- Relator(a)
- Ministro Moura Ribeiro
- Órgão julgador
- Terceira Turma
- Data do julgamento
- 09/02/2026
- Data de publicação
- 18/02/2026
STJ – Acórdão, Rel. Ministro Moura Ribeiro, Terceira Turma, j. 09/02/2026, p. 18/02/2026
DIREITO CIVIL E PROCESSUAL CIVIL. AGRAVO EM RECURSO ESPECIAL. AÇÃO DECLARATÓRIA DE NULIDADE DE DELIBERAÇÃO ASSEMBLEAR. NEGATIVA DE PRESTAÇÃO JURISDICIONAL. CONFIGURAÇÃO. EMBARGOS DE DECLARAÇÃO. OMISSÃO QUANTO À TESE DE NULIDADE ABSOLUTA POR INOBSERVÂNCIA DE FORMA LEGAL. ARTS. 166, IV E V, 169 E 1.351 DO CÓDIGO CIVIL. AUSÊNCIA DE ENFRENTAMENTO PELO TRIBUNAL DE ORIGEM. IMPOSSIBILIDADE DE APLICAÇÃO DA TEORIA DA CAUSA MADURA. NECESSÁRIO PRÉVIO EXAME PELA INSTÂNCIA DE ORIGEM. VIOLAÇÃO AO ART. 1.022, II, DO CPC. RETORNO DOS AUTOS. AGRAVO CONHECIDO PARA DAR PARCIAL PROVIMENTO AO RECURSO ESPECIAL 1. Cuida-se de ação declaratória de nulidade de deliberação assemblear que instituiu critério de rateio de despesas condominiais diverso do previsto na convenção.

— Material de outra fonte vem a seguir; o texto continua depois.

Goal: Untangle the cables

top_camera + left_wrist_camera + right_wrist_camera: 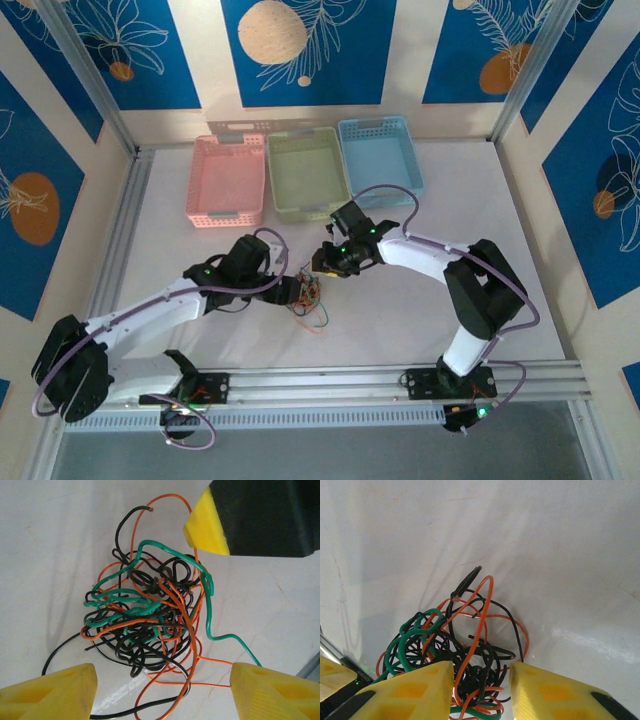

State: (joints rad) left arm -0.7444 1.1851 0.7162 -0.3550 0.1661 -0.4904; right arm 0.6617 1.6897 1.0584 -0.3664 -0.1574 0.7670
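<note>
The cables (308, 296) are a knotted clump of thin orange-red, green and black wires on the white table between the two arms. In the left wrist view the clump (150, 610) lies just beyond my left gripper (162, 695), which is open wide, with a few loose orange and black strands running between its yellow fingertips (50, 692). My right gripper (482, 690) comes down on the clump's far side. Its yellow fingers (415, 690) stand a narrow gap apart, astride a bunch of black and orange wires (480, 665). One of those fingers (205, 527) shows above the clump.
Three baskets stand at the back of the table: pink (228, 214), green (308, 207) and blue (375, 125). Metal rails (350, 375) run along the near edge by the arm bases. Thick purple cables (385, 190) loop off the arms.
</note>
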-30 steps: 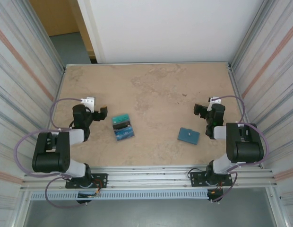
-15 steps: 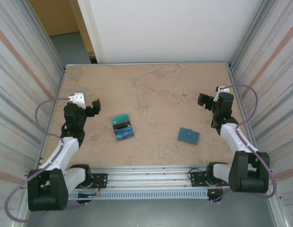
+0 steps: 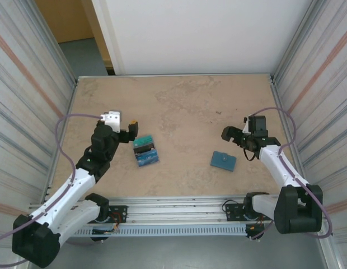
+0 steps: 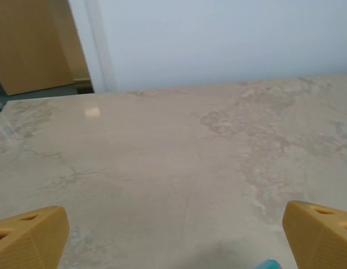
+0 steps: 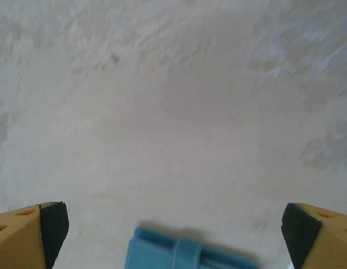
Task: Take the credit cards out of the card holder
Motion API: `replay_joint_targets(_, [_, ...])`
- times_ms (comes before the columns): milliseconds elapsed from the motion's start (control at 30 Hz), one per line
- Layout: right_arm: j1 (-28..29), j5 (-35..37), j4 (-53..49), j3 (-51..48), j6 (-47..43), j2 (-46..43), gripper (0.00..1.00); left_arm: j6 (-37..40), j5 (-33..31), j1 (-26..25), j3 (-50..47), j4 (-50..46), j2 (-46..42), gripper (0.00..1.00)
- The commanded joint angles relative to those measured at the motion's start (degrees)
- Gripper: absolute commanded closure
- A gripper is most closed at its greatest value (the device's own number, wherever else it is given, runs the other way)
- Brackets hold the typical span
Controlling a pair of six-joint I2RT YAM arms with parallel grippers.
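A: Left gripper [image 3: 130, 130], state?
B: Jaws spread wide, nothing between them; in its wrist view the two yellow fingertips [image 4: 29, 238] sit at the bottom corners with bare table [image 4: 173, 168] between.
A: Credit cards?
B: The credit cards [image 3: 145, 151] lie loose on the table in a small overlapping cluster, just beside the left gripper's tips, to its right and slightly nearer the arm bases; teal farthest, black in the middle, blue nearest; cannot tell any contact with the fingers.
A: Right gripper [image 3: 234, 133]?
B: Also wide open and empty.
A: Card holder?
B: The card holder [image 3: 223, 161] lies flat and folded shut, near the right gripper, to its left and nearer the bases; in the wrist view it sits at the bottom edge midway between the fingers, tab showing; well apart from the cards.
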Motion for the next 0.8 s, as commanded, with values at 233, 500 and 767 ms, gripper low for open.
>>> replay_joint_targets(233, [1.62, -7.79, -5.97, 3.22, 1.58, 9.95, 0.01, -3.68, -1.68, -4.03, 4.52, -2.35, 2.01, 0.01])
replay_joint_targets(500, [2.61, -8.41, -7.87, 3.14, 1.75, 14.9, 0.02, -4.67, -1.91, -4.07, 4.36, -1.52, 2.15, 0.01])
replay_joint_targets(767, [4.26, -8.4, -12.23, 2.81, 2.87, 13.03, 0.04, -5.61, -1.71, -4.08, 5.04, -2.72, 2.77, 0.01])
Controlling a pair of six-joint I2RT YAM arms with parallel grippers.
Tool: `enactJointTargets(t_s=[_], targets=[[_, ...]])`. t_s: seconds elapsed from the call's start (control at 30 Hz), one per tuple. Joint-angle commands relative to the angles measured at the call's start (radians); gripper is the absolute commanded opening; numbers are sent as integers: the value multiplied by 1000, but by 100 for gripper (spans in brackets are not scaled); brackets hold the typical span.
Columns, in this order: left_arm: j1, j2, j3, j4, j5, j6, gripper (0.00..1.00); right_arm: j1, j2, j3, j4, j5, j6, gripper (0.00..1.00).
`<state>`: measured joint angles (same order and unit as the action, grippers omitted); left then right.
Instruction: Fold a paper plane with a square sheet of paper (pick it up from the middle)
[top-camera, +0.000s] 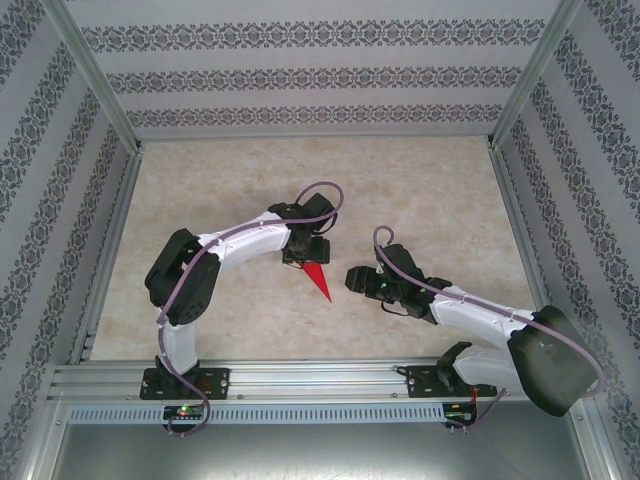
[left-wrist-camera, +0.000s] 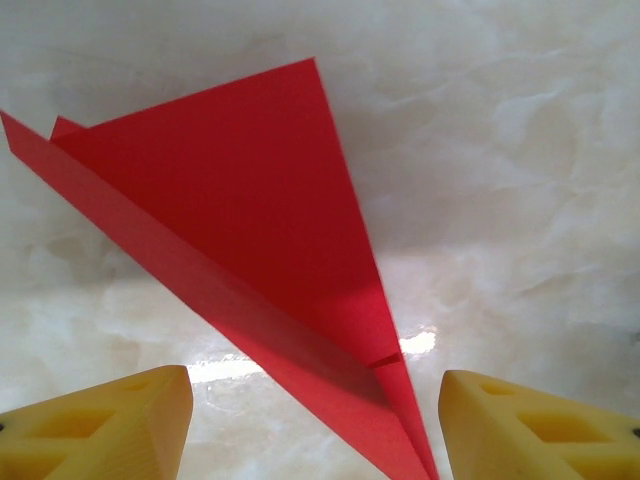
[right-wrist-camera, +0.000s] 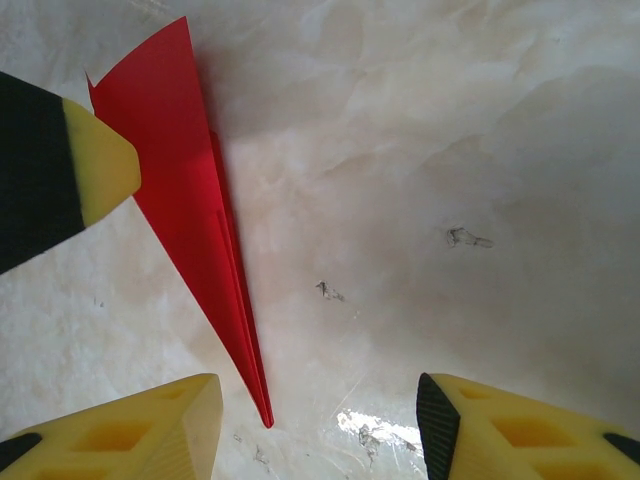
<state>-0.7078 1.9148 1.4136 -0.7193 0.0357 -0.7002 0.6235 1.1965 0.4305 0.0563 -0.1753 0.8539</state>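
The folded paper plane lay on the worktop between the left end effector's parted fingers, with the right end effector released near its nose. Lifting straight up should spare the creases.

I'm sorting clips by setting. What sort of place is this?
Probably a robot test cell, not a home: a marble-look table fenced by an aluminium frame, with patterned wallpaper panels as walls.

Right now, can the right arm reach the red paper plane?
Probably yes. The right gripper is open, close beside the pointed tip of the paper plane, with nothing between. The left gripper sits at the wide end, so that end looks crowded.
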Motion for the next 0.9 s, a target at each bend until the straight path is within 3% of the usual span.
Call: enactJointTargets(t_s=[0.0,0.33,0.87], targets=[[-13,8,23,-72,-40,-20,67,-5,9,25,19,-13,0,55],[-13,-60,-34,-44,-71,-22,54,-1,85,74,53,-58,-11,56],[6,-169,-175,24,-105,-45,23,8,307,205,95,-197,-68,55]])
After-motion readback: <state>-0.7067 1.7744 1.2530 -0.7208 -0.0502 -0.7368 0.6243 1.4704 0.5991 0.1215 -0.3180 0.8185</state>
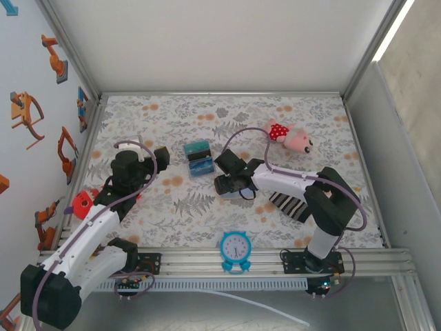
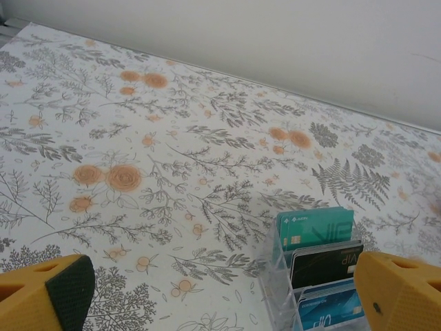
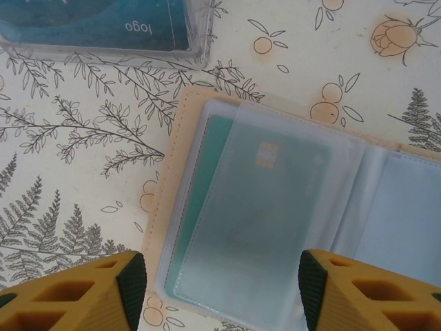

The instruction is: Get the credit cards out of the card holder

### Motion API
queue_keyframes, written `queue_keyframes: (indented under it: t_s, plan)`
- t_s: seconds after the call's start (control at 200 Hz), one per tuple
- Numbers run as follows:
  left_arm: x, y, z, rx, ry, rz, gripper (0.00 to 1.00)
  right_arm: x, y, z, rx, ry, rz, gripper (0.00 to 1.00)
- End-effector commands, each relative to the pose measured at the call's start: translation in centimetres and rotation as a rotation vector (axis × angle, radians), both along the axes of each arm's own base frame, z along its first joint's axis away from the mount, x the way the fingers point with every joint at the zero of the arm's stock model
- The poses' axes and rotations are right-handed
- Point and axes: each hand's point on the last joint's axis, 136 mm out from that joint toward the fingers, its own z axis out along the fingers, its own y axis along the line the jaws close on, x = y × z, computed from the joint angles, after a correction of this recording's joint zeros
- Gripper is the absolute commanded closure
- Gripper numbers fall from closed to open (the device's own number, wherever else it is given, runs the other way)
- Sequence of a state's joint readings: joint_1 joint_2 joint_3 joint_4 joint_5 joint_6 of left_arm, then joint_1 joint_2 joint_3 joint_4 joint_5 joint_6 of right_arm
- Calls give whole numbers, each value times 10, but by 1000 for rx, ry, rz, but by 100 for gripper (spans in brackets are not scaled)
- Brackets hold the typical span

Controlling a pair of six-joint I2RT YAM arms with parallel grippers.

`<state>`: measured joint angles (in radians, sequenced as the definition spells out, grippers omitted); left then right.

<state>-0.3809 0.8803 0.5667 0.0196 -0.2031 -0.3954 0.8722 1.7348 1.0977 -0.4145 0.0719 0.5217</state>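
Note:
The card holder (image 3: pixel 172 172) lies open on the flowered table, tan at its edge and pale blue inside. A teal credit card (image 3: pixel 265 207) sits under its clear sleeve. My right gripper (image 3: pixel 222 286) hovers open over that sleeve, one finger on each side, with nothing held. In the top view the right gripper (image 1: pixel 229 185) covers most of the card holder (image 1: pixel 246 195). My left gripper (image 2: pixel 227 296) is wide open and empty, just left of a clear stand (image 2: pixel 275 276) where teal, black and blue credit cards (image 2: pixel 315 227) stand upright.
The clear stand (image 1: pixel 198 158) sits between the two grippers. A striped sock (image 1: pixel 288 205) lies under the right arm, a pink plush toy (image 1: pixel 293 136) at the back right, a blue clock (image 1: pixel 236 246) at the front edge, a red object (image 1: pixel 83 203) at the left edge.

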Motion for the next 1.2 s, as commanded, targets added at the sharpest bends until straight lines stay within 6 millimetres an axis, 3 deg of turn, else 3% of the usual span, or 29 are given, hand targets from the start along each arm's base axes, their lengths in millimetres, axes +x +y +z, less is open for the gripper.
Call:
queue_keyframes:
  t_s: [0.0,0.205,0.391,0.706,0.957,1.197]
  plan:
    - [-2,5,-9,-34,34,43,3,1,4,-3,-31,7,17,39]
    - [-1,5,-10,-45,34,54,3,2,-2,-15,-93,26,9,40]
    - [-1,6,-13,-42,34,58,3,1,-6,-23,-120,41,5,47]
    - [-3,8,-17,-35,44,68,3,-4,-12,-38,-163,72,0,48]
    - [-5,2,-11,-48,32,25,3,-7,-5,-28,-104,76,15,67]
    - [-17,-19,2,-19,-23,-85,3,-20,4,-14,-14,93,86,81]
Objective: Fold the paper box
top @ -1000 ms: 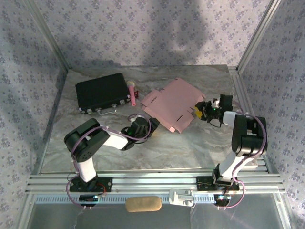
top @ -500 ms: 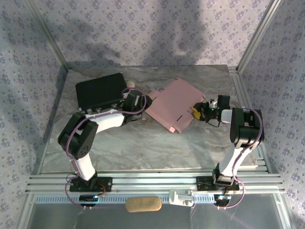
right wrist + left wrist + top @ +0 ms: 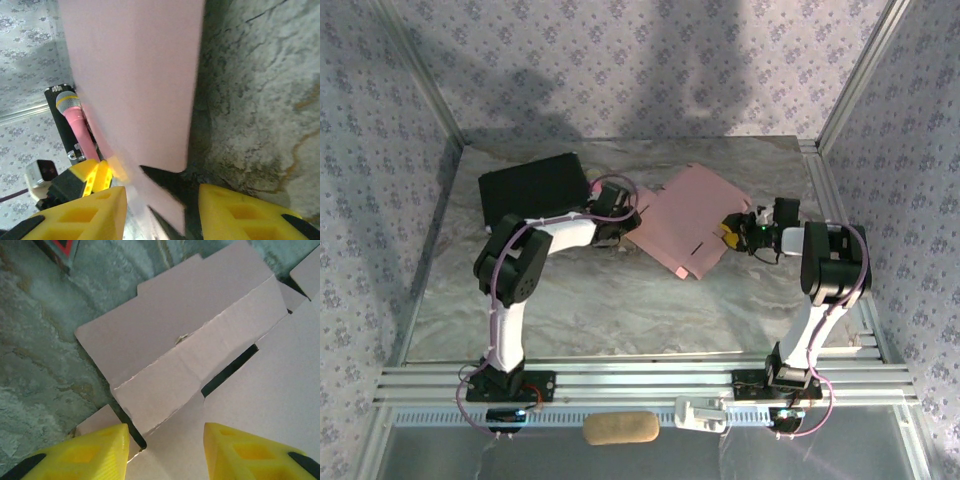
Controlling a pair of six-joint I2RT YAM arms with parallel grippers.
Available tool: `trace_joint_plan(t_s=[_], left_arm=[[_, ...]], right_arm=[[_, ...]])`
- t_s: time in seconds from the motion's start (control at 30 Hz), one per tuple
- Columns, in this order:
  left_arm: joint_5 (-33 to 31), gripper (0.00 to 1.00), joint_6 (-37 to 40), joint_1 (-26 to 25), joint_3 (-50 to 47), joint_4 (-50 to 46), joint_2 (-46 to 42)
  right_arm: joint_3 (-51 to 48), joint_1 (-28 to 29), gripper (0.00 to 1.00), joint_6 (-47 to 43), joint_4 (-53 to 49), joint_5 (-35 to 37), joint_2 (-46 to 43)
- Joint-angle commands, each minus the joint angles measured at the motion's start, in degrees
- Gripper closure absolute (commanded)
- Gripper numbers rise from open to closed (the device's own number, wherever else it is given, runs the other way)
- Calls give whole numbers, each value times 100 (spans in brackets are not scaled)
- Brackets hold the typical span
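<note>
Room: you have purple-flowered walls (image 3: pixel 640 70) on three sides and metal rails (image 3: pixel 620 385) along the near edge.
Desk (image 3: pixel 620 300): grey marbled top.
Case (image 3: pixel 525 190): black, at the back left.
Box (image 3: pixel 685 215): a pink sheet lying flat mid-desk, just right of the case, flaps unfolded.
Left pincer (image 3: pixel 166 432): your yellow fingers stand apart over the box's left flaps, gripping nothing.
Right pincer (image 3: pixel 162 192): spread wide at the box's right edge, with a pink flap between the fingers, unclamped.
Right wrist view: a pink microphone (image 3: pixel 75 120) lies against the case.
</note>
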Motion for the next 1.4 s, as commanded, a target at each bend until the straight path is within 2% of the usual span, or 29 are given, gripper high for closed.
trace_joint_plan(t_s=[0.0,0.17,0.23,0.43,0.5,0.63,0.77,0.9,1.07,1.2,1.37], left_arm=[[149,57,122,-18,104,-119,106],[211,57,65,-17,18,-10,111],[227,57,56,-11,12,9,103],[194,56,57,-28,-107,51,-131],[114,52,7,-51,-304,166,-473],[-10,36,-419,-174,-997,542,-1487],[371,29,-1457,-281,-1890,1519,-1966],[543,24,-2549,-404,-2536,3074,-1743],[362,19,-3235,-519,-2554,4344,-1262],[70,17,-3568,-520,-2444,4961,-923],[-60,18,-3684,-515,-2184,5182,-640]], right_arm=[[149,80,57,-31,236,-223,96],[189,176,60,190,629,-364,132],[184,194,65,243,660,-333,113],[99,185,92,418,691,-148,-58],[95,168,100,526,659,-103,-155],[10,85,100,1048,765,-117,-528],[182,-29,100,1555,360,-217,-929],[264,-119,100,2177,277,-410,-1173],[229,-159,100,2593,150,-525,-1426],[103,-208,100,2661,59,-565,-1567],[-49,-221,100,2654,6,-602,-1653]])
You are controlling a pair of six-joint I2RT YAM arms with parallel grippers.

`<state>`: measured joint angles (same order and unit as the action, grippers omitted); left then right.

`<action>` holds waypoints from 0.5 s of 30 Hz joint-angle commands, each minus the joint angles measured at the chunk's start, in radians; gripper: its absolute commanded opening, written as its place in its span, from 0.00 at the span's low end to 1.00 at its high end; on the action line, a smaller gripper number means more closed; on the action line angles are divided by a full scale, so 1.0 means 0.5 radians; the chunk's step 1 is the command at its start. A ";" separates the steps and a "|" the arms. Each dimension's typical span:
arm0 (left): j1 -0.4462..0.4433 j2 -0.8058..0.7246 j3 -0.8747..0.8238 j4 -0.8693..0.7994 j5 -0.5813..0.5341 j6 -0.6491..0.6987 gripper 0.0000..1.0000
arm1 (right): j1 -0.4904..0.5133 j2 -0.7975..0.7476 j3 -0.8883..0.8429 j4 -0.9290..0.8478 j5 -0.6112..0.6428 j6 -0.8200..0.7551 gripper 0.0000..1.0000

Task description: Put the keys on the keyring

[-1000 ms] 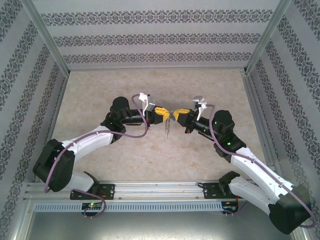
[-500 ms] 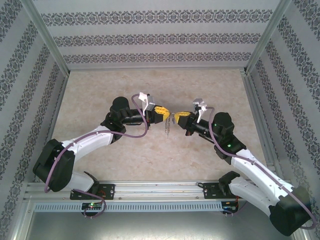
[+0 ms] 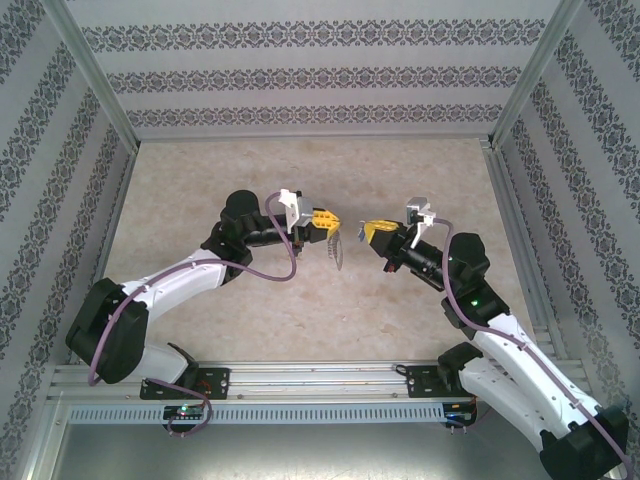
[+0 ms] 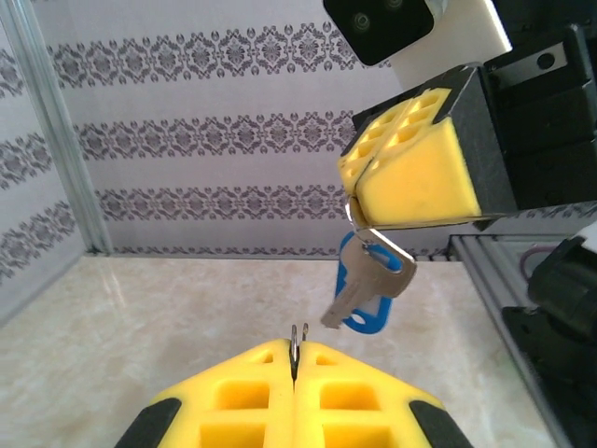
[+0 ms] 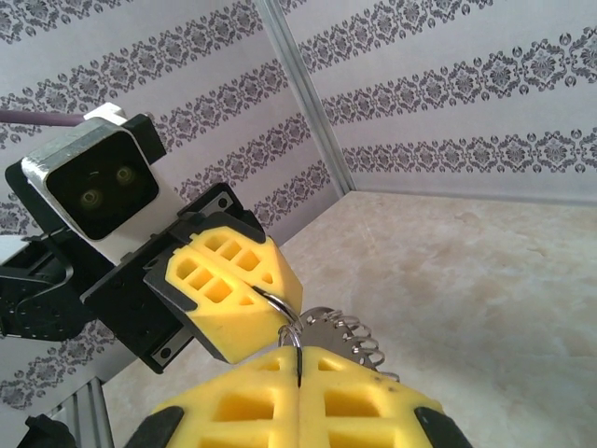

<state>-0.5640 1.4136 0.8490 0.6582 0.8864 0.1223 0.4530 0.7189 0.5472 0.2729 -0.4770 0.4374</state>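
My left gripper (image 3: 328, 220) and right gripper (image 3: 368, 229) face each other tip to tip above the table's middle, a small gap between them. The left gripper (image 4: 297, 350) is shut on the keyring (image 3: 337, 252). This grey toothed loop (image 5: 343, 334) hangs below the left gripper (image 5: 256, 291). My right gripper (image 5: 298, 359) is shut on a small wire ring at the top of the key. The silver key with its blue head (image 4: 368, 289) dangles under the right gripper (image 4: 354, 198). The key hangs apart from the keyring's wire ends (image 4: 298, 334).
The beige marble-look tabletop (image 3: 300, 310) lies below both arms. Patterned walls and metal frame posts (image 3: 95, 75) close in the left, back and right sides. An aluminium rail (image 3: 300, 378) runs along the near edge by the arm bases.
The two grippers were touching at their tips a second ago. The right arm has drawn back to the right, opening a gap. The keyring stays hanging from the left gripper.
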 commanded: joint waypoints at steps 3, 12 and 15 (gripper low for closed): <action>-0.038 -0.100 0.073 -0.130 -0.058 0.411 0.00 | -0.018 0.022 -0.008 0.096 0.036 -0.048 0.00; -0.038 -0.133 0.059 -0.165 -0.086 0.553 0.00 | 0.042 0.158 0.031 0.165 0.036 -0.080 0.00; -0.038 -0.116 0.068 -0.172 -0.074 0.540 0.00 | 0.098 0.205 0.066 0.166 0.060 -0.117 0.00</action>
<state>-0.5697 1.3716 0.8574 0.5819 0.8402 0.3531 0.4782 0.8097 0.5476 0.3092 -0.4603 0.4168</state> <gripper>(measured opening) 0.048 0.066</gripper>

Acórdão recorrido reconheceu a decadência do direito de anular a assembleia, qualificando o ato como anulável. 2. Configura-se negativa de prestação jurisdicional quando o Tribunal de origem, mesmo após a oposição de embargos declaratórios, deixa de examinar tese fundamental para o deslinde da controvérsia, notadamente a aplicabilidade das normas sobre nulidade absoluta previstas nos arts. 166, IV e V, 169 e 1.351 do Código Civil, apta a infirmar a conclusão adotada quanto à decadência. 3. A ausência de manifestação expressa sobre a tese de nulidade absoluta impede que o Superior Tribunal de Justiça adentre o mérito da controvérsia, sob pena de supressão de instância, tornando inaplicável o art. 1.029, § 3º, do Código de Processo Civil. 4. Mostra-se imperativo o retorno dos autos ao Tribunal de origem para novo julgamento dos embargos de declaração, a fim de sanar a omissão e enfrentar, de forma clara e fundamentada, a tese de nulidade absoluta do ato assemblear. 5. Agravo conhecido para dar parcial provimento ao recurso especial. (AREsp n. 3.032.152/MS, relator Ministro Moura Ribeiro, Terceira Turma, julgado em 9/2/2026, DJEN de 18/2/2026.)